▸ **Problem details**:
In the listing below, the answer starts at the line that has "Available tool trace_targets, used" and stops after the line that has "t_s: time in"; please repeat that part exactly and nothing more.

▸ **Data provided**:
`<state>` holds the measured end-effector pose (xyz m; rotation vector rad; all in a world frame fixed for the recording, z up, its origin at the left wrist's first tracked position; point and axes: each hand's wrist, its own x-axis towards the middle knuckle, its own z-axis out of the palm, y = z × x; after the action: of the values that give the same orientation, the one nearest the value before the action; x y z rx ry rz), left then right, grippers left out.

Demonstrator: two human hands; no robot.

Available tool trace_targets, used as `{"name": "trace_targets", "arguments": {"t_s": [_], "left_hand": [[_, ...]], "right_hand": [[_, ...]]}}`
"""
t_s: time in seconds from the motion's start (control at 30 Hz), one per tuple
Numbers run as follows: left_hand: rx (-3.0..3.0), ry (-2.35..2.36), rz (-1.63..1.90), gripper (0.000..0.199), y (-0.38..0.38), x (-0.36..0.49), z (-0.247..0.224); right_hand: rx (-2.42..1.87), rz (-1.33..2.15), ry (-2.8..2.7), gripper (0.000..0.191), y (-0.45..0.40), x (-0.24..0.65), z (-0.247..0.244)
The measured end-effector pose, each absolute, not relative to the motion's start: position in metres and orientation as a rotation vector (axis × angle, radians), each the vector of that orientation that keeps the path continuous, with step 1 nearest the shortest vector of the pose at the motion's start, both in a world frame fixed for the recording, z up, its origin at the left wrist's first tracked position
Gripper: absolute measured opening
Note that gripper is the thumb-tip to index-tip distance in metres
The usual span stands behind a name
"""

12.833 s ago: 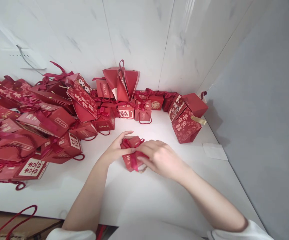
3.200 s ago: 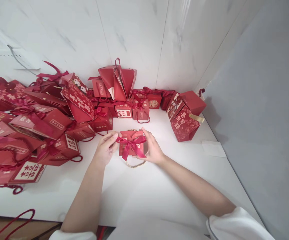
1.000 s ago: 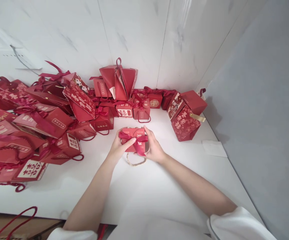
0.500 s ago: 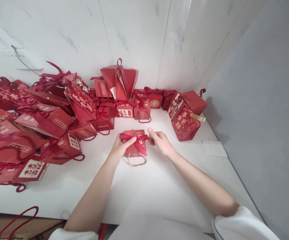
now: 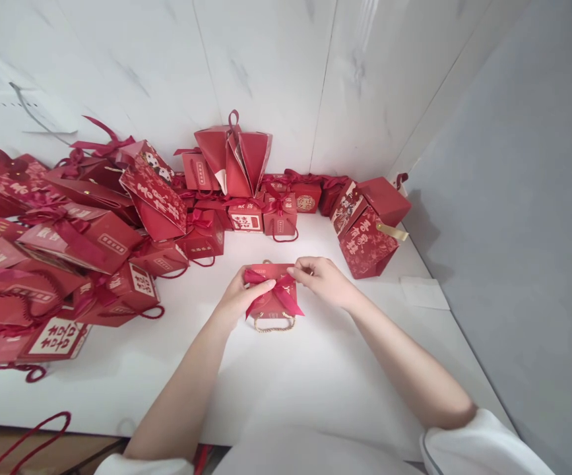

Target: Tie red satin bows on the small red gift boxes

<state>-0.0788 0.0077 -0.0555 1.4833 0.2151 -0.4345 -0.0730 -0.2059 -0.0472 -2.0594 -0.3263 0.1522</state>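
A small red gift box point(image 5: 272, 313) sits in front of me on the white table. A dark red ribbon bow point(image 5: 288, 298) is tied across its top, tails hanging toward me, and a gold cord handle point(image 5: 274, 328) loops from its near side. My left hand point(image 5: 236, 295) grips the box's left side, its thumb pressed on the bow near the knot; its other fingers are mostly hidden. At the bow's right side, my right hand point(image 5: 324, 280) is closed in a pinch on the ribbon.
Many red gift boxes point(image 5: 90, 241) are heaped on the left. Further boxes point(image 5: 280, 218) line the wall point(image 5: 266, 66), two large folded ones point(image 5: 233, 158) resting on top. A large red box point(image 5: 369, 241) and a white paper slip point(image 5: 424, 293) lie at right, near a grey partition point(image 5: 523, 231).
My right hand has come in from beside the box and now pinches the bow's right side. The bow's tail has shifted right, and the box sits slightly lower in view.
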Motion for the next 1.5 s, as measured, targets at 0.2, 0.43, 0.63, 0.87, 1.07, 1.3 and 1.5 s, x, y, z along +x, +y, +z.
{"name": "trace_targets", "arguments": {"t_s": [0.2, 0.43, 0.63, 0.87, 1.07, 1.3, 1.5], "left_hand": [[1.561, 0.138, -0.506, 0.052, 0.006, -0.081, -0.047], [1.599, 0.035, -0.558, 0.052, 0.011, -0.079, -0.050], [1.774, -0.151, -0.464, 0.042, 0.050, -0.069, -0.039], [1.964, -0.238, -0.620, 0.050, 0.060, -0.068, -0.034], [1.865, -0.246, -0.662, 0.045, 0.052, -0.071, -0.034], [1.764, -0.288, -0.635, 0.040, 0.056, -0.072, -0.032], [1.831, -0.297, -0.627, 0.045, 0.057, -0.068, -0.038]], "right_hand": [[-2.041, -0.174, -0.499, 0.024, -0.204, -0.068, -0.055], [-2.060, -0.253, -0.416, 0.027, -0.199, -0.065, -0.069], [-2.013, -0.196, -0.256, 0.023, -0.210, -0.064, -0.057], [-2.166, 0.202, -0.264, 0.051, -0.217, -0.067, -0.045], [-2.050, 0.196, -0.360, 0.038, -0.214, -0.069, -0.043], [-2.007, 0.227, -0.396, 0.027, -0.221, -0.066, -0.045], [-1.710, 0.382, -0.315, 0.032, -0.218, -0.064, -0.053]]}}
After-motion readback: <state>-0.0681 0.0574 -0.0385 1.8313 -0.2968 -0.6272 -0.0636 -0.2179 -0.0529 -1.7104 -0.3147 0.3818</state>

▸ **Task response**:
Available tool trace_targets, used as `{"name": "trace_targets", "arguments": {"t_s": [_], "left_hand": [[_, ...]], "right_hand": [[_, ...]]}}`
"""
t_s: time in seconds from the motion's start (control at 30 Hz), one per tuple

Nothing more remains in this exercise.